[WHAT TO PRODUCE]:
Return exactly the lines of the records below, starting at the line that contains "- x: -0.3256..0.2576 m" and ending at the line that contains "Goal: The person", with both of those lines kept.

[INPUT MATERIAL — start]

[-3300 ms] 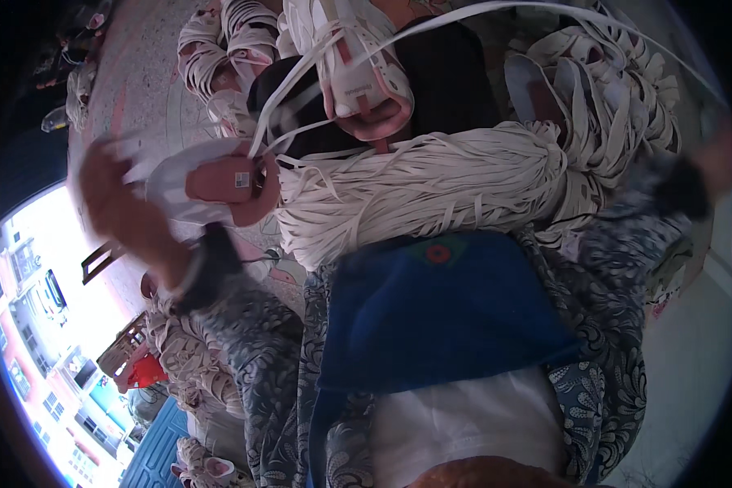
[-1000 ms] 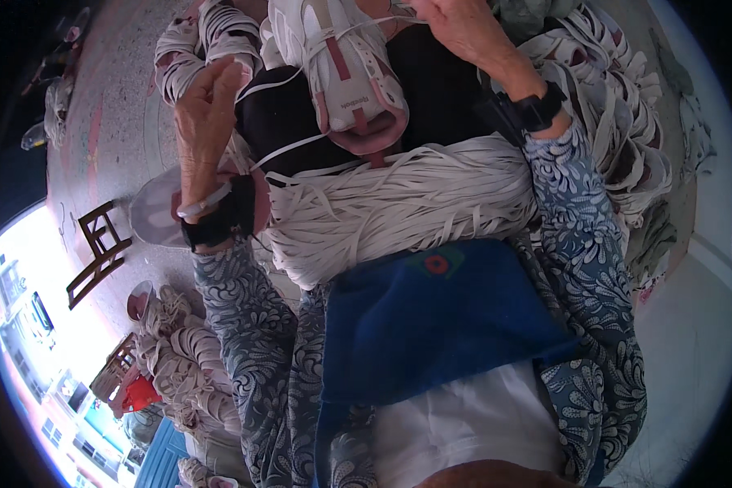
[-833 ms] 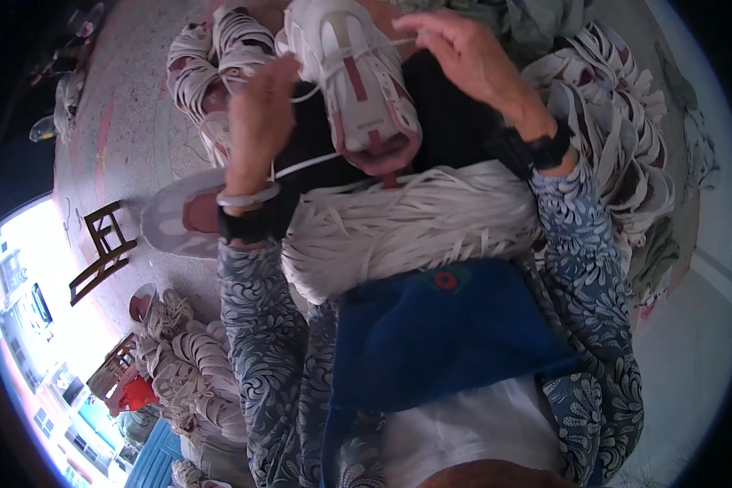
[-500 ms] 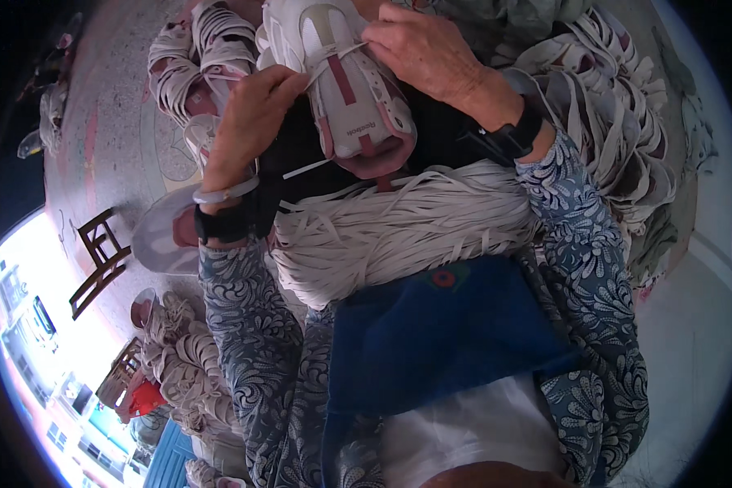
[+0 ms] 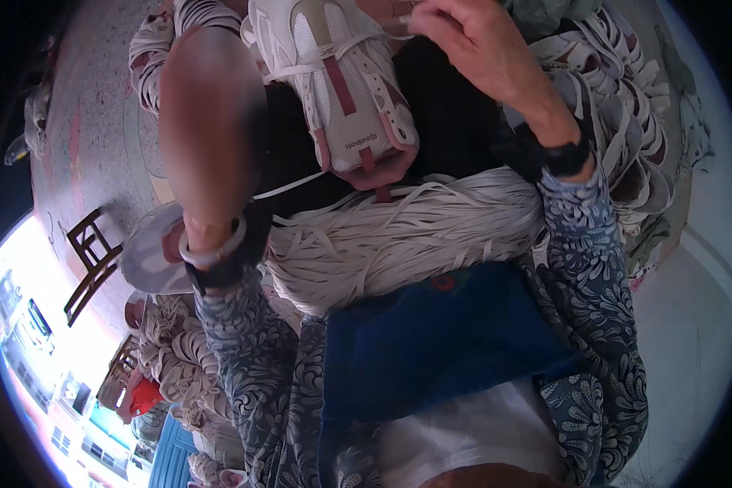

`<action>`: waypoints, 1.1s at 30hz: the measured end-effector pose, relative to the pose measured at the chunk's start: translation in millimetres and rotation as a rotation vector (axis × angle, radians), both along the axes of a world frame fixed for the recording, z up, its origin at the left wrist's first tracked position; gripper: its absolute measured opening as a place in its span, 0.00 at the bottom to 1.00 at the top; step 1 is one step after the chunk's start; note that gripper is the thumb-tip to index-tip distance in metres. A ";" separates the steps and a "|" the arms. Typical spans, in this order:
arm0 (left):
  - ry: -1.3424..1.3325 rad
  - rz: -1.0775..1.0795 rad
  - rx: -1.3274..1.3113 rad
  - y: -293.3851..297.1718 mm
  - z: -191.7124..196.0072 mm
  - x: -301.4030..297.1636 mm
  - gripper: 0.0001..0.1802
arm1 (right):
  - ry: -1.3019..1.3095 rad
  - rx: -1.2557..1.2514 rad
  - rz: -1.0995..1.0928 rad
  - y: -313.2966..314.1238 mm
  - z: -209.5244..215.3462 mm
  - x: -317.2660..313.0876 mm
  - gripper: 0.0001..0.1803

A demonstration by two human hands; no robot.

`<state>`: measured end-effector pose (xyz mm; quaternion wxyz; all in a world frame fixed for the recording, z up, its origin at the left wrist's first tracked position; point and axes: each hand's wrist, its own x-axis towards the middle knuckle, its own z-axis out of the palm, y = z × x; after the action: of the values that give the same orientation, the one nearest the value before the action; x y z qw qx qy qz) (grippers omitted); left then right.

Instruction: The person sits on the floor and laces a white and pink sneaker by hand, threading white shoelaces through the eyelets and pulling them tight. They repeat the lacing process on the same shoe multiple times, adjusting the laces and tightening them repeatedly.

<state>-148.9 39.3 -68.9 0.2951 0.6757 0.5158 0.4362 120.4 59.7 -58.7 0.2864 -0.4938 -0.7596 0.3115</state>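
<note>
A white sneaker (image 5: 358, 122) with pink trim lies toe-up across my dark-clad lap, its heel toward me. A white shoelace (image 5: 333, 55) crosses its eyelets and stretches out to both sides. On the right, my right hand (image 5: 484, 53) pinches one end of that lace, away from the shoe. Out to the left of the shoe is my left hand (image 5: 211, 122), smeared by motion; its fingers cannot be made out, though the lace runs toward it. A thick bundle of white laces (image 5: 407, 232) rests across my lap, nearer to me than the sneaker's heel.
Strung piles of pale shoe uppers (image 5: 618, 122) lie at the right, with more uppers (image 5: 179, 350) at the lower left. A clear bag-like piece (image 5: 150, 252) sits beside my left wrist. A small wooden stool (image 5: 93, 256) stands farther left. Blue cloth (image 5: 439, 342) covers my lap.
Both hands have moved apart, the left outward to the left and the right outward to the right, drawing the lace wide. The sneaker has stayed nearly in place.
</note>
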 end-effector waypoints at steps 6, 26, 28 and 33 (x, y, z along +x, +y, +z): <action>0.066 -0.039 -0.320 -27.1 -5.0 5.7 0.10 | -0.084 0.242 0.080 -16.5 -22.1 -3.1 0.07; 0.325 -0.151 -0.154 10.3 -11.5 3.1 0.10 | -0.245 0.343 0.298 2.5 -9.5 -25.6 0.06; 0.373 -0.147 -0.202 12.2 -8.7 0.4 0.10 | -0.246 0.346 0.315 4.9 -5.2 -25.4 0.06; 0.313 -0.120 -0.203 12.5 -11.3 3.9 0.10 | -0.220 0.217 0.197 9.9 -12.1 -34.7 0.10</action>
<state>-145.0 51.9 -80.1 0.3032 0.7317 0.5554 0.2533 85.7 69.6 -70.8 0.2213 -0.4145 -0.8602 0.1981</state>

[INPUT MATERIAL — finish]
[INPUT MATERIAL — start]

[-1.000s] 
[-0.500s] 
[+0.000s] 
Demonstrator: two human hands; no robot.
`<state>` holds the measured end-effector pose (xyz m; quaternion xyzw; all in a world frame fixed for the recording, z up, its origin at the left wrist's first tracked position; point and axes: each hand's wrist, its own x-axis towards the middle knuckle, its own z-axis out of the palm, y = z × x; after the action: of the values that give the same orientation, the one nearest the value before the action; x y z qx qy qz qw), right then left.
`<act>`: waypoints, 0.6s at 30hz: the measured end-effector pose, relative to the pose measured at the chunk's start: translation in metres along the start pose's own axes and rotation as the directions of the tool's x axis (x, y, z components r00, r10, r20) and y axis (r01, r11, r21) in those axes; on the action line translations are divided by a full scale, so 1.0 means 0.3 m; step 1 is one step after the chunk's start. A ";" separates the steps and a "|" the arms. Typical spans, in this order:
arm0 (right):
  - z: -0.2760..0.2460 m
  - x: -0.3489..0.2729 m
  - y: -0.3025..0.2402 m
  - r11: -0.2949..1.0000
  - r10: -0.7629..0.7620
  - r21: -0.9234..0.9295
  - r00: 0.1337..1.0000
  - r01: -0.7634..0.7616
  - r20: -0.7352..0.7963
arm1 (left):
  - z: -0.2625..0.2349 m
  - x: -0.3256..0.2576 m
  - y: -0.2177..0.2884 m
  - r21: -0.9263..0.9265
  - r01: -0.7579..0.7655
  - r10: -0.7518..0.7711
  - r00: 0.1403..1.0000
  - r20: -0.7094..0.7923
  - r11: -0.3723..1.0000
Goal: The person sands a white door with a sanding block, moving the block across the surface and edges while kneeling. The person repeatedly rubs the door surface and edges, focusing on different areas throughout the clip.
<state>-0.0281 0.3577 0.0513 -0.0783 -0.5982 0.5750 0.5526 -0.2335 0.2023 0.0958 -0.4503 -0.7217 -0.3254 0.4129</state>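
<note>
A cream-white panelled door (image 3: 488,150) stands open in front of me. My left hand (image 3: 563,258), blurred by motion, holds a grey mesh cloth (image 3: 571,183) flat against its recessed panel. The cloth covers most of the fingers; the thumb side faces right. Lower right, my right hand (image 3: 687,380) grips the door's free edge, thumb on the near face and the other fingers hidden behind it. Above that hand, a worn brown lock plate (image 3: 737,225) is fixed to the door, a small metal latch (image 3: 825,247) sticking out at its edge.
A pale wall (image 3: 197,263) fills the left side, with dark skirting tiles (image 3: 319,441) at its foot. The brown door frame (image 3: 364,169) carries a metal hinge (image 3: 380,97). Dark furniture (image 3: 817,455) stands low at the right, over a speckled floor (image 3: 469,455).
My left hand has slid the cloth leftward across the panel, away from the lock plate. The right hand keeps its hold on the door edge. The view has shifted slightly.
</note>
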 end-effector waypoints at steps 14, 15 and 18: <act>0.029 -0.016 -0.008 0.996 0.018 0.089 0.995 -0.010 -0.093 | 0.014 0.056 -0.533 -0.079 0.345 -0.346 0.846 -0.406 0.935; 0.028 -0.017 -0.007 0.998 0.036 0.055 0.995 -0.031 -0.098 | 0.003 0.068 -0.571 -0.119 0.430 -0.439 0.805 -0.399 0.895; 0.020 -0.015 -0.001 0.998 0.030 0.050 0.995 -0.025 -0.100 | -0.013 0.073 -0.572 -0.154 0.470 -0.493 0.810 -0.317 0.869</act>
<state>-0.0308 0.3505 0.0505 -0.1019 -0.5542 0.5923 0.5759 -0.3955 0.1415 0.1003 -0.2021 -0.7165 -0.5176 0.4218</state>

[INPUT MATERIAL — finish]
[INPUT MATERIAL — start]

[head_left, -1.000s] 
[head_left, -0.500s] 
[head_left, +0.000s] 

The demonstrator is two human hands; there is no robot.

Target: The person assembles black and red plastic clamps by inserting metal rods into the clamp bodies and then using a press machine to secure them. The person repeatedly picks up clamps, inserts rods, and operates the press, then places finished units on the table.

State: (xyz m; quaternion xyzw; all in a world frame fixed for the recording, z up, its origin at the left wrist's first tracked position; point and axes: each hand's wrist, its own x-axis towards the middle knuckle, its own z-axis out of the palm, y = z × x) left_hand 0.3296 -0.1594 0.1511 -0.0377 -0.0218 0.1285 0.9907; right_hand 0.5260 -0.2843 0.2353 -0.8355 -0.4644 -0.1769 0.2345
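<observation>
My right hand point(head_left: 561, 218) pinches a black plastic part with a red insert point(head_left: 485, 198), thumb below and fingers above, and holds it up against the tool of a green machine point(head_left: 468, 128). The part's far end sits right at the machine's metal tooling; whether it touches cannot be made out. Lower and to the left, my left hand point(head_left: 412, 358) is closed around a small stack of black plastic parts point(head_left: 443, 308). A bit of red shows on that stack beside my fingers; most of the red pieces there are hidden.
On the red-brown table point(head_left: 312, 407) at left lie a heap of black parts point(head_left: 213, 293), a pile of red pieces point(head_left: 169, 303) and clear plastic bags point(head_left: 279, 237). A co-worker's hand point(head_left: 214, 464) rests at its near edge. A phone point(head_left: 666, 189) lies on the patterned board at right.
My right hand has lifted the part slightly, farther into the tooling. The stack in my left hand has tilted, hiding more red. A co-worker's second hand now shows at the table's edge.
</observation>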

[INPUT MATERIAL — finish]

[YOUR SOLUTION]:
  - x: -0.3256..0.2576 m
  - y: -0.2177..0.2884 m
  - r21: -0.9263..0.9265
  - r01: -0.7579..0.7655
  - r10: -0.7518..0.7711
  - r00: 0.1403..1.0000
  - r20: -0.7094..0.7923
  - r11: -0.3723..1.0000
Goal: The person sands a white door with a sanding block, moving the block across the surface and edges while kneeling. The person repeatedly rubs the door surface and edges, focusing on different areas throughout the clip.

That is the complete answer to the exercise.